O secretário do Planejamento, Walter Pinheiro, destacou que a preocupação do Governo é criar condições ao agricultor para que ele possa produzir com acompanhamento, trabalhando na perspectiva do desenvolvimento sustentável. “Assim, é possível ter uma produção encaixada numa preparação futura de arranjos produtivos, com uma garantia de renda e de forma cada vez mais organizada”.
A intenção das secretarias envolvidas, de acordo com Pinheiro, é que o convênio se estenda para além das doze instituições, chegando a contemplar, com foco na assistência técnica, um total de 33 entidades, com recursos finais de cerca de R$ 18 milhões.

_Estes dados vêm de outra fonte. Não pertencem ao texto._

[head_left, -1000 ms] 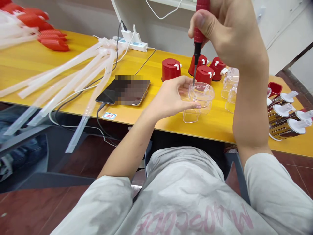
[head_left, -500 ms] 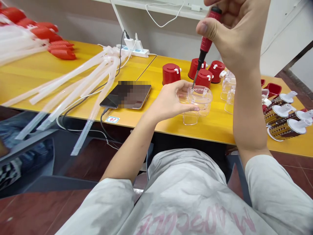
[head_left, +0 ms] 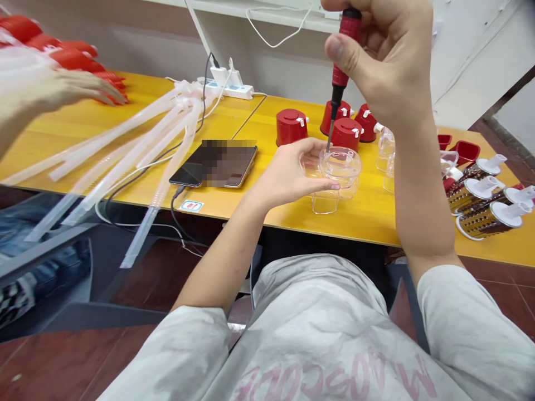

Segundo o secretário da Agricultura, Irrigação e Reforma Agrária, Roberto Muniz, em 2008 foram atendidos cerca de 250 mil agricultores familiares. “Por isso, ficamos felizes, pois a assistência técnica é a base para uma produção maior e melhor. Nossa idéia, então, é seguir com a articulação com os movimentos sociais para projetos produtivos que possamk gerar renda para o agricultor”.
Assistência técnica
Atualmente, a assistência técnica é uma das principais necessidades dos agricultores familiares baianos, ante a carência de qualificação profissional acentuada com a inserção de novas tecnologias no campo.
A diretora geral da Associação de Desenvolvimento Sustentável e Solidário da Região Sisaleira (Apaeb), Maria Rita Alves, disse que a assistência técnica é uma necessidade, porque é necessário estar sempre adquirindo melhores técnicas para a preservação do meio ambiente e para a melhora das cadeias produtivas. “Com o convênio, vamos adquirir informações e formação para melhorar nossas propriedades”.
Por meio do convênio, cerca de 1,2 mil famílias ligadas a entidade dirigida por Maria Rita serão beneficiadas. “E o benefício maior é o fortalecimento da Agricultura Familiar e, consequentemente, a melhor qualidade de vida para os produtores, porque irão aprimorar suas propriedades tornando-as unidades produtivas e, assim, gerar emprego e renda”, pontuou a diretora.
Maria Rita informou que este é o segundo convênio do qual a Apaeb, que atua há 30 anos, participa em prol de assistência técnica. O primeiro, considerado histórico pela diretora, foi firmado em 2008.
Os principais resultados deste convênio inicial, segundo ela, foram famílias qualificadas melhorando sua produção, o aprimoramento da cadeia produtiva do sisal e o crescimento da apicultura. “Por isso, corremos atrás de novos convênios e esperamos que isto permaneça, pois é uma grande riqueza para a Bahia e para os pequenos produtores rurais”.